We can perhaps skirt around this conflict of worldviews by referring to classical mainstream western philosophers who addressed the awkward issue of intuition. Plato described intuition as a pre-existing knowledge residing in the soul of eternity. Kant explained it as a form of transcendent mathematics. Descartes described it as access to pre-existing knowledge. Well! If modern scientists think that holistic practitioners can be flaky because of their inclination to work with subtle information, then what do they make of these classical philosophers? The soul of eternity indeed!

It is common sense to surmise that many people are born with a certain physiology, often inherited, which renders them sensitive to atmospheres and magnetic fields

So let us be clear. Within the western scientific paradigm which currently holds the leading position, intuition has no place except as a neural networking event that confabulates on the basis of prior experience and of actual information that can be evidenced. Intuitive psychiatrists do not want to be compared to psychics.

On the other side is a wealth of personal experience and traditional practice that claims there is a realm of subtle information, held in an ocean of consciousness or magnetic field that is not fully understood. And, that it is in this subtle field that we can find the information that triggers intuitive knowing.

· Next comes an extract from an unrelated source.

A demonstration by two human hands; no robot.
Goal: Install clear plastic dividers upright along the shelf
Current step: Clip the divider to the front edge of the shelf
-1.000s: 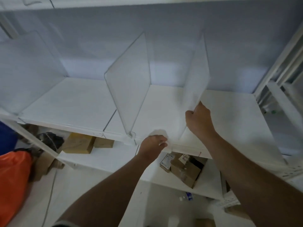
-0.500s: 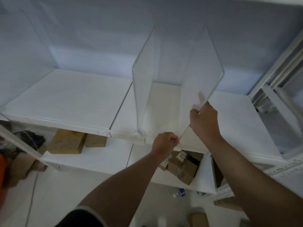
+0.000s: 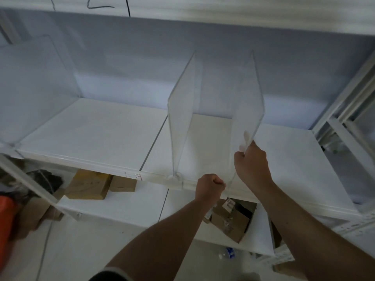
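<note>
- At the far left I see a clear divider (image 3: pixel 30 88) standing upright at the end of the white shelf (image 3: pixel 91 134), its long axis running from the front edge back toward the wall.
- Below it, on the lower shelf, I see tan cardboard boxes (image 3: pixel 89 184); an orange object (image 3: pixel 6 224) sits at the left border.
- Near the middle, a second divider (image 3: pixel 181 122) stands upright and edge-on to me, its front foot seated in the white rail (image 3: pixel 174 179) along the shelf's front edge.
- My left hand (image 3: pixel 211 187) is clenched at the front rail, pinching the bottom front corner of the divider I am working on; what the fingers hold there is too small to tell.
- That third divider (image 3: pixel 248 110) stands upright just right of the second, roughly parallel to it, tilted slightly, long axis front to back.
- My right hand (image 3: pixel 252 167) grasps its front edge above the left hand, thumb pressed to the plastic.
- Open cartons (image 3: pixel 231 220) lie on the shelf beneath.
</note>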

Increasingly in recent years I have been reframing this uncomfortable paradigm – especially uncomfortable for those in the middle – as a difference of worldviews based in peoples’ individual experience. It seems clear to me that underlying the debate is something as straightforward as this: differences in physiology lead to differences in sensitivity, empathy and intuition. (My viewpoint comes from anecdotal evidence supplied by hundreds of learners in my classes over the last decade, when I have asked them to self-audit their levels of sensitivity.)

People are different: different characters, temperaments, weights, heights, inclinations, abilities; different vulnerabilities and susceptibilities. Some people have better hearing and vision than others. In this natural kaleidoscope some people are more highly strung and sensitive than others. They can ‘feel’ more easily what is going on around them. I do not see this as any different from the fact that birds that migrate long distances may be more sensitive to the Earth’s magnetic field than birds who live in just one location. Swallows have a different physiology from ostriches.

It is common sense to surmise that many people are born with a certain physiology, often inherited, which renders them sensitive to atmospheres and magnetic fields. Other people are born without such a pronounced tendency. (Did you for example ever move to a new home because you were influenced by the place’s ‘atmosphere’?) Therefore could the paradigm war be interpreted not as one founded in a clash of theories, an argument between science and metaphysics, but rather as deriving from different types of personal experience?

Those who are born with nervous systems that render them less sensitive simply do not experience subtle information. As they do not experience it, they reject the idea of it. And then there are those who do experience subtle information, but because of their science based enculturation, are intellectually incapable of recognising it. These folk however are comfortable with the notion of intuition. It is a useful, seemingly safe, word that explains a neural mechanism that is not yet fully mapped.

For holistic practitioners however, who recognise that they are swallows rather than ostriches, intuition can be a core tool that improves with experience. It is the arena where neural processing and confabulation meet subtle information.